Heatmap of viabilities, ordered by PC1 value (not scaled)
library(pheatmap)
viabMat <- viabMat[,arrange(pcTab, PC1)$patID]
colAnno <- patAnno %>% mutate(PC1 = pcTab[match(patID, pcTab$patID),]$PC1) %>%
column_to_rownames("patID") %>% data.frame()
pheatmap(viabMat, cluster_cols = FALSE, cluster_rows = TRUE, annotation_col = colAnno, scale = "none")

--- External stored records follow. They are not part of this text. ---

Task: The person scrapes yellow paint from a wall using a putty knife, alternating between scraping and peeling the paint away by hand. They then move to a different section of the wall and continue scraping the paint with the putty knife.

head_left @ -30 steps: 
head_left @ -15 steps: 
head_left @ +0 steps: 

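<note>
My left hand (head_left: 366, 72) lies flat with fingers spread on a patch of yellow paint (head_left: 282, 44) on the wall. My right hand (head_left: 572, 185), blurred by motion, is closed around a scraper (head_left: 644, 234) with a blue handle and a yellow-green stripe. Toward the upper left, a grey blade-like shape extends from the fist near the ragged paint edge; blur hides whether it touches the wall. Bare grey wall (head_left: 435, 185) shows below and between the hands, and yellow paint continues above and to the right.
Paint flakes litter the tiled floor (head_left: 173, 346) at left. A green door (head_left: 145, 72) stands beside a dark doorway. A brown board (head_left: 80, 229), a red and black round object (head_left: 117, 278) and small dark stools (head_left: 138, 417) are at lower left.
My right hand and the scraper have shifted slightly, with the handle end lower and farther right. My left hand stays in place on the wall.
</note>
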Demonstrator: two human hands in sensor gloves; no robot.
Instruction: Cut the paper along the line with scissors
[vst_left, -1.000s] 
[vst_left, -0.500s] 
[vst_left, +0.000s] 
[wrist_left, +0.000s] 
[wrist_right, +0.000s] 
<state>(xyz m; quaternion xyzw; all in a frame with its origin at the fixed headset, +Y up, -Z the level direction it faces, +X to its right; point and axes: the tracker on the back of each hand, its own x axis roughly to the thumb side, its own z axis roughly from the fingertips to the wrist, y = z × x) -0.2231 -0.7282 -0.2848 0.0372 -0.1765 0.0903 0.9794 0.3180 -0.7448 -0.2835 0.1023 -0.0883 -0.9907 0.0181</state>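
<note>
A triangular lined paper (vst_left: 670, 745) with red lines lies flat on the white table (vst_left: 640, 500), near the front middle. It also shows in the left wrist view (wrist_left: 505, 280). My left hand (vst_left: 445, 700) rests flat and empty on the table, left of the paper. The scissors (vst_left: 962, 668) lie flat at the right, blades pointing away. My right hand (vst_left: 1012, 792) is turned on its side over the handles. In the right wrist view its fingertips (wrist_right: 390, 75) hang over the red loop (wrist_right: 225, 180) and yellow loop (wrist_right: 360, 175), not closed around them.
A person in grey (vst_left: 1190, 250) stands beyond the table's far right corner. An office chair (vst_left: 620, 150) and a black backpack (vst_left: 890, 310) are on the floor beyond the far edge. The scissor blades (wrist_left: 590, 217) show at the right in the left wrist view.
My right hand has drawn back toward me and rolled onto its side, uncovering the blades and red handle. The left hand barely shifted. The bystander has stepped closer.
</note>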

Heatmap of viabilities, ordered by PC1 value (row-scaled)
library(pheatmap)
pheatmap(viabMat, cluster_cols = FALSE, cluster_rows = TRUE, annotation_col = colAnno, scale = "row")
Higher PC1 is associated with more resistant to CDK inhibitors
Correlation plot
library(corrplot)
corrplot(cor(t(viabMat)))
We can use PC1 to summarise the general gradient of the response to CDK inhibitors, as the response patterns of those inhibitors are quite similar.
geneTab <- patMeta %>% select(Patient.ID, IGHV.status, del10p:U1) %>%
filter(Patient.ID %in% pcTab$patID) %>%
mutate(IGHV.status = as.factor(2-as.numeric(as.factor(IGHV.status)))) %>%
pivot_longer(-Patient.ID)
sumTab <- group_by(geneTab, name) %>%
summarise(fracNA = sum(is.na(value))/length(pcTab$patID),
numMut = sum(value %in% 1)) %>%
filter(numMut >=3, fracNA <= 0.2)
geneTab <- filter(geneTab, name %in% sumTab$name)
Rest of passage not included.